L'usanza di scambiarsi uova benedette per Pasqua cominciò già tra le prime comunità cristiane. Vi è addirittura una leggenda che parla di come Maria Maddalena depose delle uova ai piedi della croce del Cristo e queste furono arrossate dal suo sangue. Da questa storia nacque l'usanza, ancora in vigore presso i cristiani ortodossi, di scambiarsi per Pasqua delle uova tinte o decorate di rosso.  

La colomba

La colomba è legata allo Spirito Santo della religione cristiana. Lo Spirito Santo viene infatti dipinto come una colomba bianca, che discende dal cielo. Da qui anche l'usanza di portare sulle nostre tavole dolci raffiguranti delle colombe, spolverizzate di candido zucchero o glassa, la tipica colomba di Pasqua

L'agnello 

L'agnello che si mangia a Pasqua è un simbolo del sacrificio di Gesù, che con la sua purezza si è immolato per la salvezza di tutti.

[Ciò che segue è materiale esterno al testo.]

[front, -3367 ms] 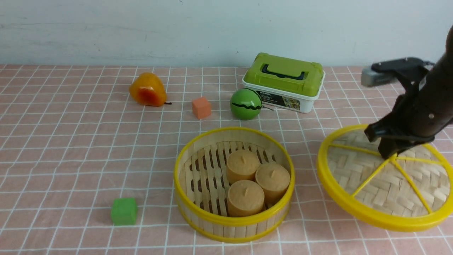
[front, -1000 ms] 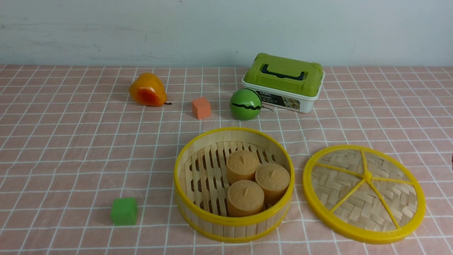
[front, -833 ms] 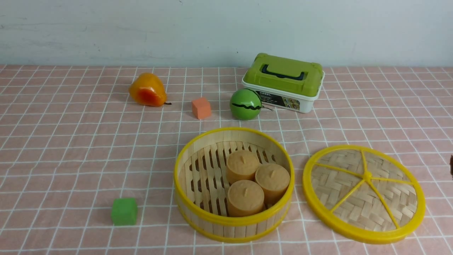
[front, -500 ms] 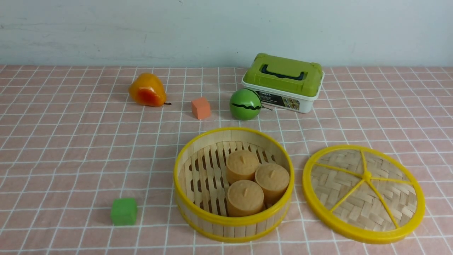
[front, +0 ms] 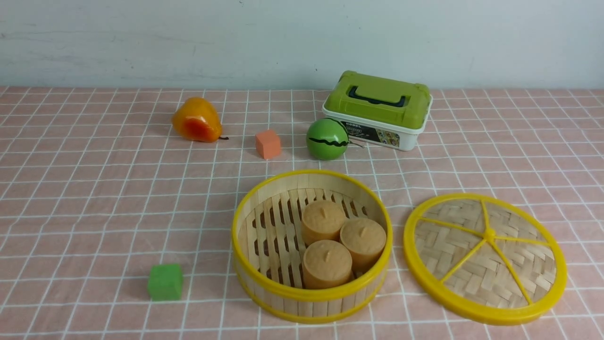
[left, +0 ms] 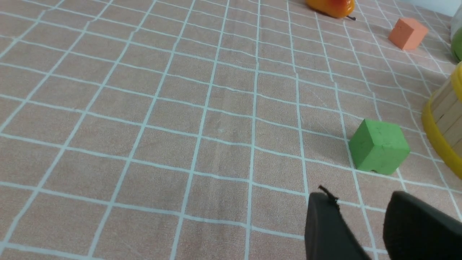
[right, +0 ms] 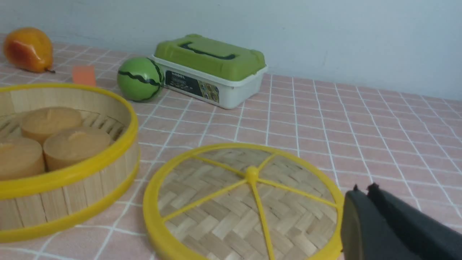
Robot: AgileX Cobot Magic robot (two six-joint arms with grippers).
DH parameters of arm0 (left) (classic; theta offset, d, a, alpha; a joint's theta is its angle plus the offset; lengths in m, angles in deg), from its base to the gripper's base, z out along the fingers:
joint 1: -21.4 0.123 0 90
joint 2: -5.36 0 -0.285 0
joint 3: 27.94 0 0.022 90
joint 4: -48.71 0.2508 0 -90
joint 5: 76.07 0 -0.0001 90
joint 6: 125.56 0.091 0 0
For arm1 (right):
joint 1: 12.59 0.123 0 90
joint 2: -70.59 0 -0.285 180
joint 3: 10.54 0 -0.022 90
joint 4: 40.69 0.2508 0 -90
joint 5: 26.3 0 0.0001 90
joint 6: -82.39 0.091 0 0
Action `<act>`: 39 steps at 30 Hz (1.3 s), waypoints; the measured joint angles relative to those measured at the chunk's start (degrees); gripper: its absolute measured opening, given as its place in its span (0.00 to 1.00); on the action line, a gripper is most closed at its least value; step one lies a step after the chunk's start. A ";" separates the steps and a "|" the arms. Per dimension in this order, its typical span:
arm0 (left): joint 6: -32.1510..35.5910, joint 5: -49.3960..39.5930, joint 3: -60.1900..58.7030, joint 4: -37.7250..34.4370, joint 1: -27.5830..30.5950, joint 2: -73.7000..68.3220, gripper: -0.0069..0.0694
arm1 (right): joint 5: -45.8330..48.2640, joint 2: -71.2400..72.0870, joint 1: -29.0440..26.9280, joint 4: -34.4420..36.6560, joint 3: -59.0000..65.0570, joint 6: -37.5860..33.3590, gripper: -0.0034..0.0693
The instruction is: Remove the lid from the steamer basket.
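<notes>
Left gripper (left: 361,224) hangs low over the pink checked cloth (front: 94,198), fingers a little parted, nothing between them, green cube (left: 379,146) just beyond. Moving right: the steamer basket (front: 311,295) sits uncovered near centre, three tan cakes (front: 326,262) inside. Just right of it, apart, the lid (front: 486,257) lies flat on the cloth, off already by my reckoning. Right gripper (right: 362,191), pressed together and empty, sits just right of the lid's rim, clearly the nearer arm. On the far white box (front: 377,134), the label reads something like "MODEL"; the rest is too small.
</notes>
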 joint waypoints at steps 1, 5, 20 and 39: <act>0.00 0.00 0.00 0.00 0.00 0.00 0.40 | 2.14 2.83 -1.61 -1.53 1.18 3.64 0.04; 0.00 0.00 0.00 0.00 0.00 0.00 0.40 | 11.17 7.72 -5.51 -7.04 1.44 14.17 0.03; 0.00 0.00 0.00 0.00 0.00 0.00 0.40 | 19.40 8.11 -4.77 -13.02 1.02 23.55 0.01; 0.00 0.00 0.00 0.00 0.00 0.00 0.40 | 19.63 8.11 -4.77 -12.85 0.96 22.78 0.02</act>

Essendo uno degli animali da allevamento più diffusi nell'antichità era anche quello che poteva essere usato nel banchetto di Pasqua.

Il coniglio bianco

La lepre, e più tardi il coniglio bianco, infine, sono delle diffuse allegorie pasquali specie nei paesi nordici che hanno un legame più forte con i festeggiamenti pagani pre-cristiani. Sono animali molto prolifici che rappresentano il rinnovamento della vita a primavera. Li troviamo sotto forma di cioccolato o usati tantissimo per le decorazioni di biglietti di auguri  arricchiti con delle belle frasi di Buona Pasqua.

Curiosità pasquali

Ed ecco altre curiostià legate alla Pasqua:

Perché si dice fare "le pulizie di Pasqua"?

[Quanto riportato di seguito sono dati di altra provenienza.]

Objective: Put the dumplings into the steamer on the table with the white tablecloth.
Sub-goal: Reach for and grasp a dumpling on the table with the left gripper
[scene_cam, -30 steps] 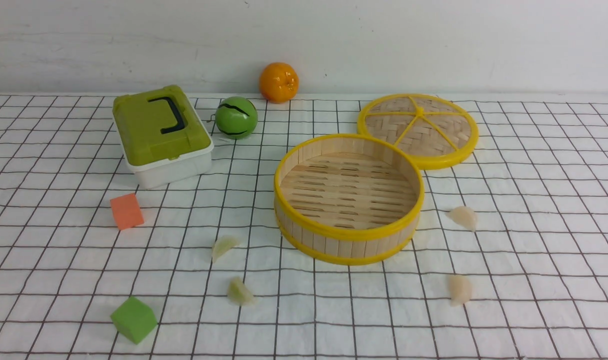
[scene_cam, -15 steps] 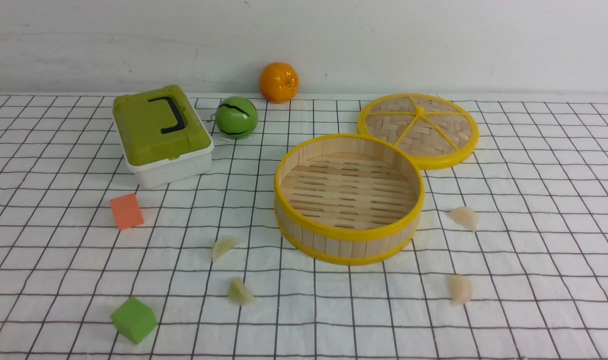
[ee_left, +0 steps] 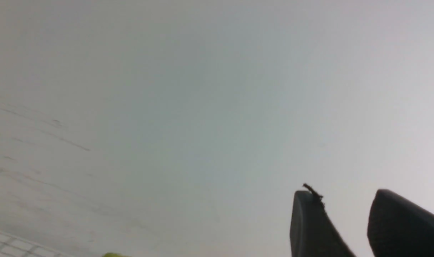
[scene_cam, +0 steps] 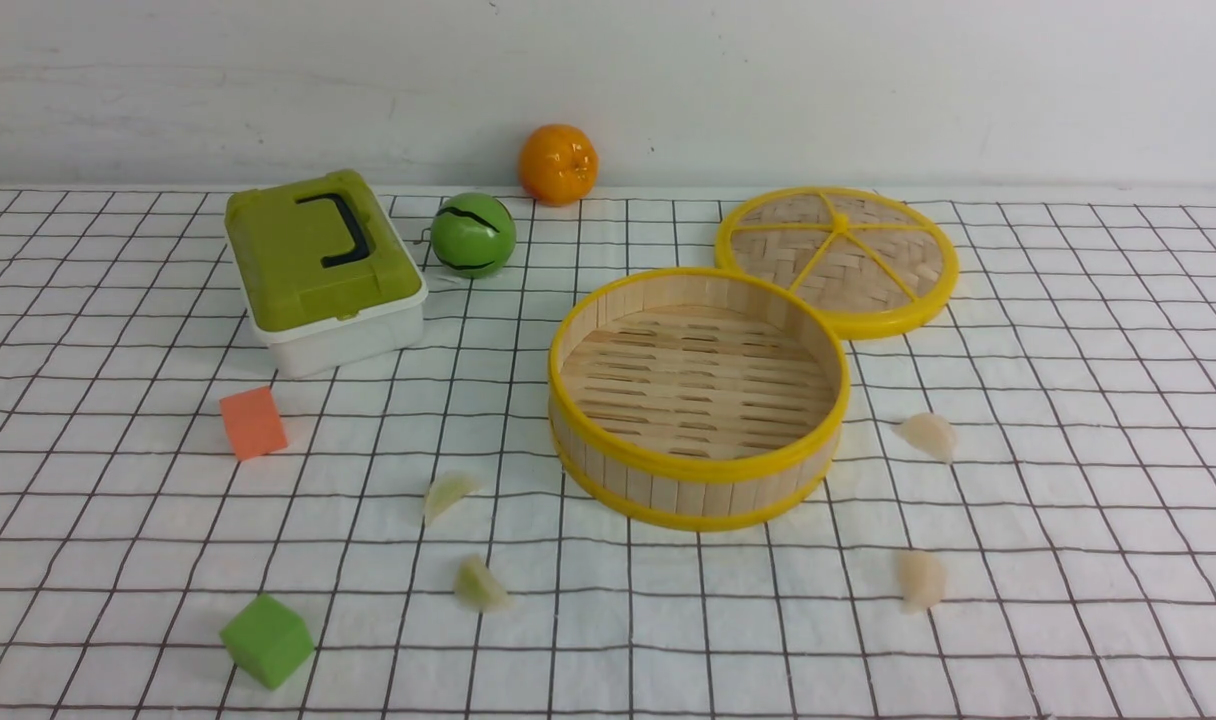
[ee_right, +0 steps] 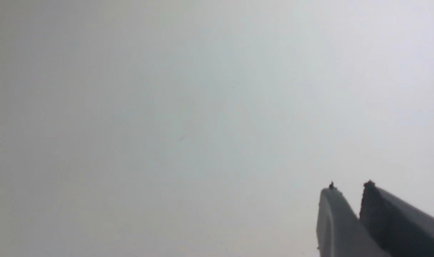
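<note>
Okay, neither arm shows in the front view, so I only get the hands from the wrist cams. The left gripper [ee_left: 343, 194] has its two dark fingers parted, with bare wall in the gap and nothing held.

On the table [scene_cam: 1068, 400], from the left: a green foam cube [scene_cam: 266, 640] is near the front edge, and an orange foam cube [scene_cam: 253, 422] lies further back. A green-lidded box [scene_cam: 323, 265] sits behind that, with a green ball [scene_cam: 472, 235] just beside it. The far greenish dumpling [scene_cam: 448, 494] and near greenish dumpling [scene_cam: 481, 585] lie on the cloth left of the steamer [scene_cam: 688, 490], not touching it. An orange [scene_cam: 558, 164] sits at the back by the wall. The steamer is upright and mid-table (slatted floor bare). Its woven lid [scene_cam: 836, 260] lies flat behind it to the right, its rim touching or just overlapping the steamer's, I cannot tell which. The far whitish dumpling [scene_cam: 928, 436] and near whitish dumpling [scene_cam: 920, 580] lie on the cloth to the right.

The right gripper [ee_right: 349, 186] has its fingers pressed nearly together, with nothing between them.
</note>
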### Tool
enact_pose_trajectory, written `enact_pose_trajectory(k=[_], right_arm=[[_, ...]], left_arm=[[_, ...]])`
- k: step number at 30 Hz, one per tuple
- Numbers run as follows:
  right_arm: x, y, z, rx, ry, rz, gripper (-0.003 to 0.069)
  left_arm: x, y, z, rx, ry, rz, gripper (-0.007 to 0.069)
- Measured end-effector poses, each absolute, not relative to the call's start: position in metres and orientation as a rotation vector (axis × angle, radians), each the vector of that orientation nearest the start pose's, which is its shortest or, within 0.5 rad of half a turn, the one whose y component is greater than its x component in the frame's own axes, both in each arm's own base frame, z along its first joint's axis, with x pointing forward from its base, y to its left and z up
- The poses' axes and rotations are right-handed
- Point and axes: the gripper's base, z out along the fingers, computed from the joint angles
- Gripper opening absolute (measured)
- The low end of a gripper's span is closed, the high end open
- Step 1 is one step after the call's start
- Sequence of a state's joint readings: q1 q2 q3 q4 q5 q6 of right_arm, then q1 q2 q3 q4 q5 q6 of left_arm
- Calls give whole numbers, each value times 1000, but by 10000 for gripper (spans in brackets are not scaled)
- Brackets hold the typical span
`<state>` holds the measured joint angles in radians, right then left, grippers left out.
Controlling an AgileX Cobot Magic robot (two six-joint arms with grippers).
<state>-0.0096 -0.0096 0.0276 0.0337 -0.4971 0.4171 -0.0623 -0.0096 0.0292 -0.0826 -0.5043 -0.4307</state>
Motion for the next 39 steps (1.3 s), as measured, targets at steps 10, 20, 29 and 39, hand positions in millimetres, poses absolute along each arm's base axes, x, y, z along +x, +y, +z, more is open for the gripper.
enact_pose_trajectory(k=[10, 20, 29, 39], right_arm=[[33, 2, 305, 190, 1010, 368, -10], [79, -15, 321, 255, 1868, -57, -8], [107, 12, 280, -97, 2433, 59, -7], [134, 35, 271, -310, 2410, 215, -5]], left_arm=[[28, -5, 336, -177, 1051, -484, -12], [129, -6, 364, -413, 1625, -429, -13], [206, -67, 336, -67, 2371, -337, -13], [292, -118, 282, 112, 2632, -264, 7]])
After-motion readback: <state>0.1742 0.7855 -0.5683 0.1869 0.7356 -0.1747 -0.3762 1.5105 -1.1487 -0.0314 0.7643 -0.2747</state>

Tradizionalmente a Pasqua, approfittando del clima più mite si potevano aprire tutte le finestre, sbattere bene tutti i tappeti e i materassi, e ripulire quindi la casa da cima a fondo. Era tradizione che tutta la famiglia collaborasse per preparare la casa al pranzo pasquale.  

In Francia, le campane delle chiese sono silenziose dal venerdì fino a Pasqua, in segno di dolore per il Cristo crocifisso. Ai bambini francesi si dice che le campane sono volate via a Roma. La mattina di Pasqua i bambini corrono a guardare le campane che tornate nuovamente a casa suonano festanti.